**WHAT NEEDS TO BE DONE:** Check every line of the data and copy the ones where "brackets" appears.

**DATA BELOW:**
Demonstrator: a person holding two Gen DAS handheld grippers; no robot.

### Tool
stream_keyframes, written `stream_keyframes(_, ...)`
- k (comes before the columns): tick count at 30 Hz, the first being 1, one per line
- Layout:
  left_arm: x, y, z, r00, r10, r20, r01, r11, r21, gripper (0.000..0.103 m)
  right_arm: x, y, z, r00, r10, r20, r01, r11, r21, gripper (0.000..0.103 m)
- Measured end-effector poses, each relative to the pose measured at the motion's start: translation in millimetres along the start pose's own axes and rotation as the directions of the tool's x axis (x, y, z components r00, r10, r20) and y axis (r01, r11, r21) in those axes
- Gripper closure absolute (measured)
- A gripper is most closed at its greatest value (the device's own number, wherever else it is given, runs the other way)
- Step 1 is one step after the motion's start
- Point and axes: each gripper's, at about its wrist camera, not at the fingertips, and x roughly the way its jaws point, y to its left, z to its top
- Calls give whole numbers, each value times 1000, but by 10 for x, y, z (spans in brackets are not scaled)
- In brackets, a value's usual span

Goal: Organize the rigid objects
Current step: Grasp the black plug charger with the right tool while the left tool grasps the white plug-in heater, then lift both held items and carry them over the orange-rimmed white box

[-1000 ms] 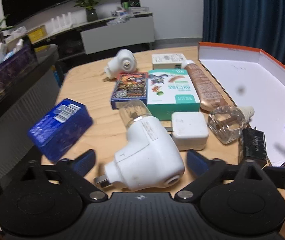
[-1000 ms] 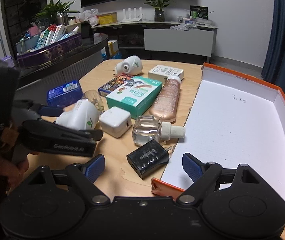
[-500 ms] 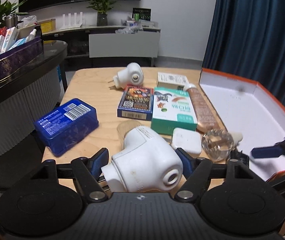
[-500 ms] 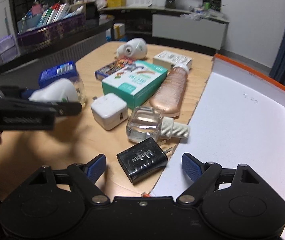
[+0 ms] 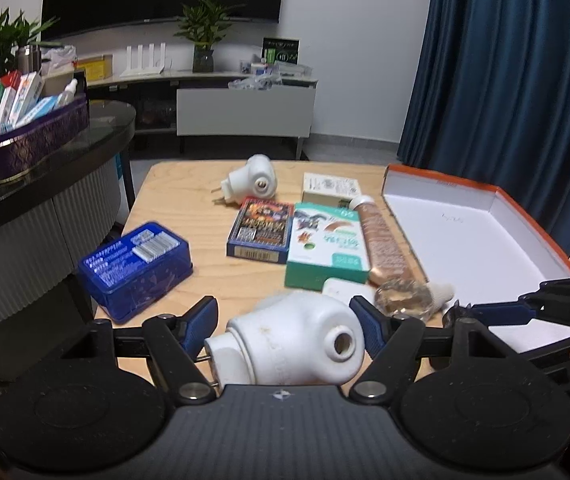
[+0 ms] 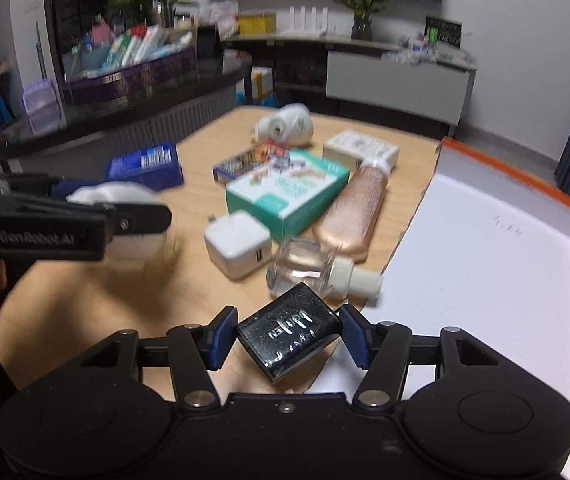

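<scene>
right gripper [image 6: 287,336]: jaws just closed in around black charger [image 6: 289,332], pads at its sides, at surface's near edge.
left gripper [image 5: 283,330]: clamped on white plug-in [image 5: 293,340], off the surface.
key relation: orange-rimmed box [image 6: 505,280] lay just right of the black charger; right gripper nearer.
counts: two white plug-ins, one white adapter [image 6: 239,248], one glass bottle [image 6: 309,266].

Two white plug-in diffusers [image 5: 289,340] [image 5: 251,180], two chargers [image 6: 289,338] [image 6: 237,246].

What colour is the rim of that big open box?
Orange rim, white inside; clearest in the right wrist view.
</scene>
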Motion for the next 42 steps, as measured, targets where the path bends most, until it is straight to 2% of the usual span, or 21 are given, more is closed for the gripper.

**YOUR SOLUTION:**
- Calls give whole numbers, each value times 1000, but by 10 for x, y, z (spans in brackets are not scaled)
- In brackets, a value's usual span

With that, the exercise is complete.